(Extracted data entries)

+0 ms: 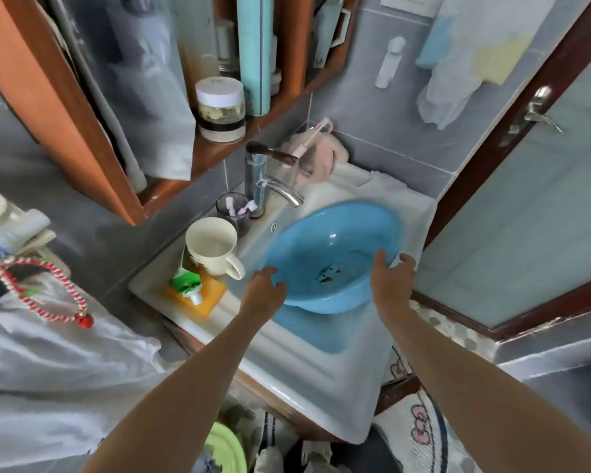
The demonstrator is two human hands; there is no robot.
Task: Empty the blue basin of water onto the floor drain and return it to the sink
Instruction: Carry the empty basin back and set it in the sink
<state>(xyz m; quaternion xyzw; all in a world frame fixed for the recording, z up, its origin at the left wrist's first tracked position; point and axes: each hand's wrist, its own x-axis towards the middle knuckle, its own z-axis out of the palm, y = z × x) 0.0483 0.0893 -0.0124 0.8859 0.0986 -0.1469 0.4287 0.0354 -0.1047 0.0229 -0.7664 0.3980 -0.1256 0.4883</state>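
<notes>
— Where can you pass around the blue basin (pixel 328 254)?
— At the lower edge of the frame the sink (pixel 307 363) front lies open to you.
— And blocked?
— The tap (pixel 280 189) overhangs its upper-left rim; the mug (pixel 214 247) and toothpaste tube (pixel 186 285) crowd the left ledge. The door frame (pixel 512 158) closes the right.

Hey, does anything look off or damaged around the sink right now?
Yes. The round blue plastic basin sits tilted over the white ceramic sink, and dark patches mark its inner bottom, like worn or chipped spots. Both hands, left hand and right hand, are on its rim.
</notes>
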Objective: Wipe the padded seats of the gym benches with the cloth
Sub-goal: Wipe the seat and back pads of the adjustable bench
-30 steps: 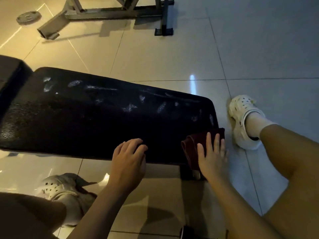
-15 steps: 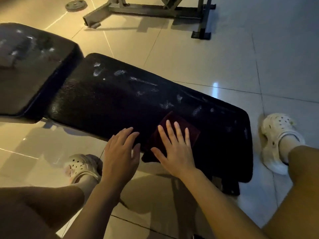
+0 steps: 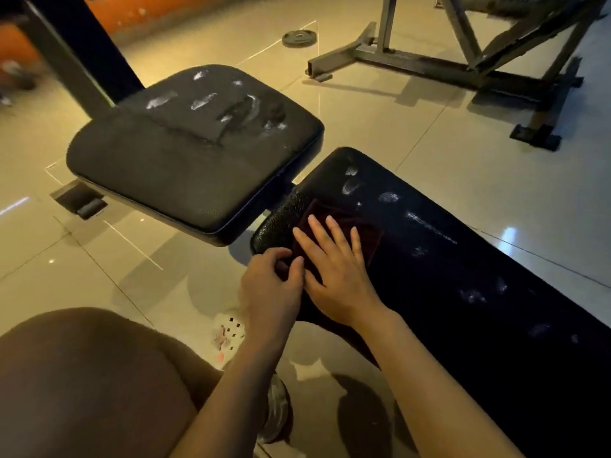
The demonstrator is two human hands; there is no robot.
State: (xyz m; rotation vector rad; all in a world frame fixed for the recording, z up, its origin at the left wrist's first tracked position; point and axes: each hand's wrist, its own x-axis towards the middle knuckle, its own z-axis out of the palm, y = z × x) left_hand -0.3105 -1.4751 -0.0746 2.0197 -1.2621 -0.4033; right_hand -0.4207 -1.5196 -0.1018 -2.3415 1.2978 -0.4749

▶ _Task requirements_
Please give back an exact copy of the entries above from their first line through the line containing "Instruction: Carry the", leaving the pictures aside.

▶ _Answer below_
+0 ms: 
The demonstrator is two human hands; there is no robot.
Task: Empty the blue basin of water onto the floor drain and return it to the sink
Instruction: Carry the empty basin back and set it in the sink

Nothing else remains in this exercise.